Exercise requirements: Among the records below, find the line that has "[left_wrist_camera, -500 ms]"; from there, give the lines again exactly, and stop after the line that has "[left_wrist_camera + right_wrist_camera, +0".

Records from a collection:
..............................

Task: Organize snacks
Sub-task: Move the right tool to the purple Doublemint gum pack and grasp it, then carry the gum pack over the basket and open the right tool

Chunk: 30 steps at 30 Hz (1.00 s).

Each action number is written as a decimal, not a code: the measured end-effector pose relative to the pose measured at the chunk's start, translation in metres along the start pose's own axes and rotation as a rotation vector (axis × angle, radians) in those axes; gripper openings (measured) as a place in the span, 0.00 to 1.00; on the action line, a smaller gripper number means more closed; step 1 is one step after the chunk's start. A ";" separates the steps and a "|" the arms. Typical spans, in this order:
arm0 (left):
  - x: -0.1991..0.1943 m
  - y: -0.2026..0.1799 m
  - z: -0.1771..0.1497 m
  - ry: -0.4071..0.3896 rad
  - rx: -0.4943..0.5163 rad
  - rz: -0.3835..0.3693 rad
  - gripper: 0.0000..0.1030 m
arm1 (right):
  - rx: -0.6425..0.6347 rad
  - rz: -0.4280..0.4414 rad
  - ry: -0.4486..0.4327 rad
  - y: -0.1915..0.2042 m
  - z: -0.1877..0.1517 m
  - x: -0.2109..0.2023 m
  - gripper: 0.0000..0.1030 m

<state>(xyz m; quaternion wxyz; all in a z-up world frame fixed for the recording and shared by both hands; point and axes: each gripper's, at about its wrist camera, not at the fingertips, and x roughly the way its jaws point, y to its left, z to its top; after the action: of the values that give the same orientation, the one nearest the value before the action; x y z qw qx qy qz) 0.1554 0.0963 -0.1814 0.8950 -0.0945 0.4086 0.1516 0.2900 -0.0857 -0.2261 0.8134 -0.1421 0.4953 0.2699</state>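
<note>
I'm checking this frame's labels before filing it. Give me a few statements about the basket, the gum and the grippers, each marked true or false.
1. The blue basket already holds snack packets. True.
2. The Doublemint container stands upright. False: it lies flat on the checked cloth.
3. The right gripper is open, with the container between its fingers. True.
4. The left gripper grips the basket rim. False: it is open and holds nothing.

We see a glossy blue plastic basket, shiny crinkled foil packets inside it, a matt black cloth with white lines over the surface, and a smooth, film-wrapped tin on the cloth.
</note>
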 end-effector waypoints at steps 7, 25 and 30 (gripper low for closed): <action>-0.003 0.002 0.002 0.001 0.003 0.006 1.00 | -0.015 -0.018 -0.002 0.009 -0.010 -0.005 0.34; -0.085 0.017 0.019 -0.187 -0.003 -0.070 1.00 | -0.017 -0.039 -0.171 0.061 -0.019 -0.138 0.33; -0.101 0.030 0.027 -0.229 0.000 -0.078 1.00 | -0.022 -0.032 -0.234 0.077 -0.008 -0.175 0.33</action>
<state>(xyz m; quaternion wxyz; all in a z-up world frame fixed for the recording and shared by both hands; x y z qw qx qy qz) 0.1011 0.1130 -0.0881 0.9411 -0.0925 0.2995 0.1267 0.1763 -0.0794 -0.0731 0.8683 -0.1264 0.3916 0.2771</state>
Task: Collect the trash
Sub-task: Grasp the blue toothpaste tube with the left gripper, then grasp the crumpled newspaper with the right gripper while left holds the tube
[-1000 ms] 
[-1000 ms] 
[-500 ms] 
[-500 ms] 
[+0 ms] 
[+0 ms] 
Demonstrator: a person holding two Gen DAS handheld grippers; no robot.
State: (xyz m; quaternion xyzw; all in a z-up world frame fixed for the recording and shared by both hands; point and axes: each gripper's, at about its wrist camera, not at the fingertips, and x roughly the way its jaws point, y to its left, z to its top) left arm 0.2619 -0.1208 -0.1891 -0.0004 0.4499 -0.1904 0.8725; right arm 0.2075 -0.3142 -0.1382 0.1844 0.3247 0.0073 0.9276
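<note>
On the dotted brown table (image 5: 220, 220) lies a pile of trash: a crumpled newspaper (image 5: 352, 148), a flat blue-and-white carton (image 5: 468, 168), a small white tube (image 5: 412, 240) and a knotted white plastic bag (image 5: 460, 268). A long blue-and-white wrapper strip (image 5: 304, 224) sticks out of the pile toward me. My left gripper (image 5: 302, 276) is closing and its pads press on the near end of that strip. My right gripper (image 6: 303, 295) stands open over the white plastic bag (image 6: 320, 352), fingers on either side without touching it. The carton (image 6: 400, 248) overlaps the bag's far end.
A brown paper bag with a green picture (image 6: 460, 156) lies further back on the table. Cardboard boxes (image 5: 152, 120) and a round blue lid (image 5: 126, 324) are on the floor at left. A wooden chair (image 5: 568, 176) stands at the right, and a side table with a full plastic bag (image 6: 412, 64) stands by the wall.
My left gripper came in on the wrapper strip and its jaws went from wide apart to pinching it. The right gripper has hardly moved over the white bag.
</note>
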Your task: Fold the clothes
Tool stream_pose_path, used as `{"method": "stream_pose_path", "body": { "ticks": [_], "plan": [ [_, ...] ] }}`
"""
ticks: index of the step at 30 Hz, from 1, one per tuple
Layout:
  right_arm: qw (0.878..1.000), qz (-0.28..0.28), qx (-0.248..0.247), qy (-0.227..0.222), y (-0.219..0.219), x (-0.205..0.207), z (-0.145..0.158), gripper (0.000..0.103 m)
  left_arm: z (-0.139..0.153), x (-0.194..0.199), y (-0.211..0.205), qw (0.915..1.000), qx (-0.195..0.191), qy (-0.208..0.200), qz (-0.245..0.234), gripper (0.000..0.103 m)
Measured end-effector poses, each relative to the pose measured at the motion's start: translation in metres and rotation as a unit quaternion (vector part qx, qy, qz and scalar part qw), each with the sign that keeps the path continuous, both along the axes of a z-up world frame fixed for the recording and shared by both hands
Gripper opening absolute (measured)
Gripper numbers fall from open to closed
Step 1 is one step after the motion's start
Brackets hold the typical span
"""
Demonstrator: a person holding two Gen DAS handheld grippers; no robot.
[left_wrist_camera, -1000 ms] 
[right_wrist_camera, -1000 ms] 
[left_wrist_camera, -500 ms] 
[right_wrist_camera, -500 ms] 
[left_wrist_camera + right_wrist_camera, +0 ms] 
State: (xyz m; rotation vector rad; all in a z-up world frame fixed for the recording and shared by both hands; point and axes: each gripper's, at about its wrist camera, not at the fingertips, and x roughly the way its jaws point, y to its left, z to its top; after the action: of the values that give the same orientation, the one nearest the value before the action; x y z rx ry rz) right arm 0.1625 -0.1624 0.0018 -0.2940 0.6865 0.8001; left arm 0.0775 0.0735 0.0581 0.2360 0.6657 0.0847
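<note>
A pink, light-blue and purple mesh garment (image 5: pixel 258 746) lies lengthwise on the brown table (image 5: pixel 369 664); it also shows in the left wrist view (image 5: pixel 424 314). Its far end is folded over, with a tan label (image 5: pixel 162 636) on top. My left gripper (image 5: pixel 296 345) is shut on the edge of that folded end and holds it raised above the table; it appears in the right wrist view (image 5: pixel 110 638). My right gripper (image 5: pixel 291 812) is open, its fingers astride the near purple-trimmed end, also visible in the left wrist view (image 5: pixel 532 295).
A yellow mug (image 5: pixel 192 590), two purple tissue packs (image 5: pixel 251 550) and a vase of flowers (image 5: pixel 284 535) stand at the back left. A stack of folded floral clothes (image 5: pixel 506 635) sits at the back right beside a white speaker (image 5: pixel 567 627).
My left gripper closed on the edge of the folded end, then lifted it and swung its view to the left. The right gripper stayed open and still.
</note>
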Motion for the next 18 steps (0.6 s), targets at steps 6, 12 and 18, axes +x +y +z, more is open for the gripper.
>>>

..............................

Output below:
[left_wrist_camera, -500 ms] 
[right_wrist_camera, -500 ms] 
[left_wrist_camera + right_wrist_camera, +0 ms] 

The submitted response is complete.